GLENMARK’s debt levels surged from IN₨39.88B to IN₨47.24B over the last 12 months – this includes both the current and long-term debt. With this rise in debt, GLENMARK currently has IN₨10.56B remaining in cash and short-term investments for investing into the business. Additionally, GLENMARK has generated IN₨6.57B in operating cash flow during the same period of time, resulting in an operating cash to total debt ratio of 13.92%, indicating that GLENMARK’s debt is not appropriately covered by operating cash. This ratio can also be a sign of operational efficiency as an alternative to return on assets. In GLENMARK’s case, it is able to generate 0.14x cash from its debt capital.
Can GLENMARK meet its short-term obligations with the cash in hand?
With current liabilities at IN₨27.04B, it appears that the company has been able to meet these commitments with a current assets level of IN₨68.75B, leading to a 2.54x current account ratio. For Pharmaceuticals companies, this ratio is within a sensible range since there’s sufficient cash cushion without leaving too much capital idle or in low-earning investments.

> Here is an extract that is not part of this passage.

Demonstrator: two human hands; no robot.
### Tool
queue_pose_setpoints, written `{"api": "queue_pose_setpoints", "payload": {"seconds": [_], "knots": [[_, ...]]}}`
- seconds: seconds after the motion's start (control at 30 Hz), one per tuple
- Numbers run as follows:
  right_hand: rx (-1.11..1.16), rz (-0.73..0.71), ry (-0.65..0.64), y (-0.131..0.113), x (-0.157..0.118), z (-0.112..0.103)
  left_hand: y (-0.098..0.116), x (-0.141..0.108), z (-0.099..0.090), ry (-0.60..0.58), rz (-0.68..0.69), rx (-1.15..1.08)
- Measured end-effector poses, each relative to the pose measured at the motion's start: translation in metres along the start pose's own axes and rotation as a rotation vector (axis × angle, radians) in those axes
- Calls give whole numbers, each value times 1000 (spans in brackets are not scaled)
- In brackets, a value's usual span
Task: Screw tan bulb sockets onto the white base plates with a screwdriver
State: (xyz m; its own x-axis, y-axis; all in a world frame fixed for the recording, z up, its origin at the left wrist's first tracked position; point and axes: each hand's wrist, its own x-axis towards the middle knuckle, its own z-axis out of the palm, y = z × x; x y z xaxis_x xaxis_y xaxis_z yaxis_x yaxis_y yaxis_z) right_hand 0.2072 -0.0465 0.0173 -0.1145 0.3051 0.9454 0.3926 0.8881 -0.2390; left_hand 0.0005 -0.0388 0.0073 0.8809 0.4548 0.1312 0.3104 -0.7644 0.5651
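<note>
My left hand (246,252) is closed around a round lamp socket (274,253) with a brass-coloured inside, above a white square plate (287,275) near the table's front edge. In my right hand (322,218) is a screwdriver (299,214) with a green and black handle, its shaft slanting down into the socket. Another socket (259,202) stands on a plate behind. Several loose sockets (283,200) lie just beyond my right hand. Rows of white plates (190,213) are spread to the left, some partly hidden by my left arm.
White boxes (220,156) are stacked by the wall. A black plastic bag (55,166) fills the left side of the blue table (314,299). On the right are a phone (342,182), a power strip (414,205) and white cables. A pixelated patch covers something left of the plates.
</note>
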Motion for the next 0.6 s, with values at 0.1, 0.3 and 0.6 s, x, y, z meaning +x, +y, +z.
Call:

Does GLENMARK face the risk of succumbing to its debt-load?
With a debt-to-equity ratio of 82.54%, GLENMARK can be considered as an above-average leveraged company. This is not uncommon for a mid-cap company given that debt tends to be lower-cost and at times, more accessible. We can check to see whether GLENMARK is able to meet its debt obligations by looking at the net interest coverage ratio. A company generating earnings before interest and tax (EBIT) at least three times its net interest payments is considered financially sound. In GLENMARK’s, case, the ratio of 4.1x suggests that interest is appropriately covered, which means that lenders may be inclined to lend more money to the company, as it is seen as safe in terms of payback.